--- Aim of the exercise ---
Give every line of the material again, exactly as written.

***** Supplied data *****

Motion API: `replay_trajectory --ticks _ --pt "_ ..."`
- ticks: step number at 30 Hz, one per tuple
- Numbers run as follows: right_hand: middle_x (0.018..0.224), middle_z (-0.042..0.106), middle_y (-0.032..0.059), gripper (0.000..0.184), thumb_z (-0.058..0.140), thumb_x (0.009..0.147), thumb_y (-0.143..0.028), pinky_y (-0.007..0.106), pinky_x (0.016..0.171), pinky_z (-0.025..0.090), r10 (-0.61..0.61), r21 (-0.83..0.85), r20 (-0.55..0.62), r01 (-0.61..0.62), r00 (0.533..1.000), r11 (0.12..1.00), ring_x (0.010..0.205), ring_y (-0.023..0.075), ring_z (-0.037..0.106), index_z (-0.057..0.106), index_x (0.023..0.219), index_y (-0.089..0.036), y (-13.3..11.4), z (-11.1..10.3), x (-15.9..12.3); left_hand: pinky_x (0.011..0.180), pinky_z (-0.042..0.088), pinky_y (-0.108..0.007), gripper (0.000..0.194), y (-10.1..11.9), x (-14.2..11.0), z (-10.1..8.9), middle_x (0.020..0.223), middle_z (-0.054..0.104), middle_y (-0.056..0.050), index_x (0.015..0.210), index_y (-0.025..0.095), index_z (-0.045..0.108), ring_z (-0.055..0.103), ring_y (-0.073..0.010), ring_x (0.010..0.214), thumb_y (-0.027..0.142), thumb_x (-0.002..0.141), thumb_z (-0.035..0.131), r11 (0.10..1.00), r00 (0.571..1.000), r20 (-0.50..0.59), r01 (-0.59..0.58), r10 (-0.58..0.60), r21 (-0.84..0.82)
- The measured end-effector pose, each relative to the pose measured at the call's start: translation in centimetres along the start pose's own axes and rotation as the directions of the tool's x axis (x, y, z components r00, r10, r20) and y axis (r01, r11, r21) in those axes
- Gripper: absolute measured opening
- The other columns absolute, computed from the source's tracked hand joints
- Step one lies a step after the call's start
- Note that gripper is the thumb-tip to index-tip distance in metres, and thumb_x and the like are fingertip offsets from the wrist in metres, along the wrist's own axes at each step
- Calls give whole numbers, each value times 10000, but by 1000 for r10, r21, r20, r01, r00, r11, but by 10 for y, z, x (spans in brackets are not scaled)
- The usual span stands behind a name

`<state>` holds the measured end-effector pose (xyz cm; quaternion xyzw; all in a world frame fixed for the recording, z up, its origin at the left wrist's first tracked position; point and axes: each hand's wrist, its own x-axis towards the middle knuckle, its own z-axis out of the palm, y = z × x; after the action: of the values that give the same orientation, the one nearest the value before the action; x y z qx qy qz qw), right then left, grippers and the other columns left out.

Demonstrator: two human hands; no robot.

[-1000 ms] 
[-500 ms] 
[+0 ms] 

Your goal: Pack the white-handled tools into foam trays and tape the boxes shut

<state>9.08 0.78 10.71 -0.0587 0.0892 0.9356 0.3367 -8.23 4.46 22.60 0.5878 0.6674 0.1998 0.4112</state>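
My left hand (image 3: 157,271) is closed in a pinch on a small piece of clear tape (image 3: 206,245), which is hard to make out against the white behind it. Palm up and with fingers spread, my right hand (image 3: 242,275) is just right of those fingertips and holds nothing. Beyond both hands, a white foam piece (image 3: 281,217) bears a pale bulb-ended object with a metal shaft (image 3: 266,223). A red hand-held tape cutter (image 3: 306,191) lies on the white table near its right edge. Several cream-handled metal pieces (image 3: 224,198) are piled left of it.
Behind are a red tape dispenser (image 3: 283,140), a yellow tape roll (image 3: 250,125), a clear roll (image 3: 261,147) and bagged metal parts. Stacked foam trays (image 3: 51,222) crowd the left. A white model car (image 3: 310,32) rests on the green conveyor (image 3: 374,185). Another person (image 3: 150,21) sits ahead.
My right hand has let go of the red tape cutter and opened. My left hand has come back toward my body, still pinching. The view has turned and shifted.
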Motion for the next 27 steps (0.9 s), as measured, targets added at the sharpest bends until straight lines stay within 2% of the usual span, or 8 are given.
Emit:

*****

--- Solution below ---
Motion API: `replay_trajectory --ticks _ --pt "_ ..."`
- ticks: step number at 30 Hz, one per tuple
- Numbers run as follows: right_hand: middle_x (0.018..0.224), middle_z (-0.042..0.106), middle_y (-0.032..0.059), gripper (0.000..0.184), thumb_z (-0.058..0.140), thumb_x (0.009..0.147), thumb_y (-0.143..0.028), pinky_y (-0.007..0.106), pinky_x (0.016..0.171), pinky_z (-0.025..0.090), r10 (-0.61..0.61), r21 (-0.83..0.85), r20 (-0.55..0.62), r01 (-0.61..0.62), r00 (0.533..1.000), r11 (0.12..1.00), ring_x (0.010..0.205), ring_y (-0.023..0.075), ring_z (-0.037..0.106), index_z (-0.057..0.106), index_x (0.023..0.219), index_y (-0.089..0.036), y (-13.3..11.4), z (-11.1..10.3), x (-15.9..12.3); left_hand: pinky_x (0.011..0.180), pinky_z (-0.042..0.088), pinky_y (-0.108..0.007), gripper (0.000..0.194), y (-10.1..11.9), x (-14.2..11.0), z (-10.1..8.9), middle_x (0.020..0.223), middle_z (-0.054..0.104), middle_y (-0.056..0.050), index_x (0.015..0.210), index_y (-0.025..0.095), index_z (-0.045..0.108), ring_z (-0.055..0.103), ring_y (-0.073..0.010), ring_x (0.010..0.214), thumb_y (-0.027..0.142), thumb_x (-0.002..0.141), thumb_z (-0.035..0.131), r11 (0.10..1.00), r00 (0.571..1.000), r20 (-0.50..0.59), r01 (-0.59..0.58), r10 (-0.58..0.60), r21 (-0.84..0.82)
- The measured end-effector pose, each relative to the pose measured at the call's start: translation in centimetres along the start pose's own axes and rotation as the directions of the tool's x axis (x, y, z components r00, r10, r20) and y axis (r01, r11, r21) in those axes
- Gripper: absolute measured opening
- The other columns absolute, computed from the source's tracked hand joints
- Step one lies a step after the call's start
- Note that gripper is the thumb-tip to index-tip distance in metres, and thumb_x and the like are fingertip offsets from the wrist in metres, along the wrist's own axes at each step
- Calls give whole numbers, each value times 10000, but by 1000 for r10, r21, r20, r01, r00, r11, but by 10 for y, z, x (spans in brackets are not scaled)
- The usual span stands behind a name

`<state>` holds the measured end-effector pose (xyz cm; quaternion xyzw; all in a world frame fixed for the recording, z up, its origin at the left wrist's first tracked position; point and axes: each hand's wrist, its own x-axis towards the middle knuckle, its own z-axis out of the palm, y = z × x; after the action: of the values that give the same orientation, the one nearest the value before the action; x y z qx qy qz qw), right then left, grippers and the other columns left out.

Demonstrator: two human hands; no robot.

[-1000 ms] 
[-500 ms] 
[+0 ms] 

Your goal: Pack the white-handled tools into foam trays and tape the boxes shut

<state>9.08 0.78 10.71 -0.0587 0.0892 0.9356 0.3367 -8.23 4.46 22.60 0.5878 0.6674 0.1998 0.4112</state>
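My left hand (image 3: 157,271) is closed in a pinch on a small piece of clear tape (image 3: 206,245), which is hard to make out against the white behind it. Palm up and with fingers spread, my right hand (image 3: 242,275) is just right of those fingertips and holds nothing. Beyond both hands, a white foam piece (image 3: 281,217) bears a pale bulb-ended object with a metal shaft (image 3: 266,223). A red hand-held tape cutter (image 3: 306,191) lies on the white table near its right edge. Several cream-handled metal pieces (image 3: 224,198) are piled left of it.
Behind are a red tape dispenser (image 3: 283,140), a yellow tape roll (image 3: 250,125), a clear roll (image 3: 261,147) and bagged metal parts. Stacked foam trays (image 3: 51,222) crowd the left. A white model car (image 3: 310,32) rests on the green conveyor (image 3: 374,185). Another person (image 3: 150,21) sits ahead.
My right hand has let go of the red tape cutter and opened. My left hand has come back toward my body, still pinching. The view has turned and shifted.
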Motion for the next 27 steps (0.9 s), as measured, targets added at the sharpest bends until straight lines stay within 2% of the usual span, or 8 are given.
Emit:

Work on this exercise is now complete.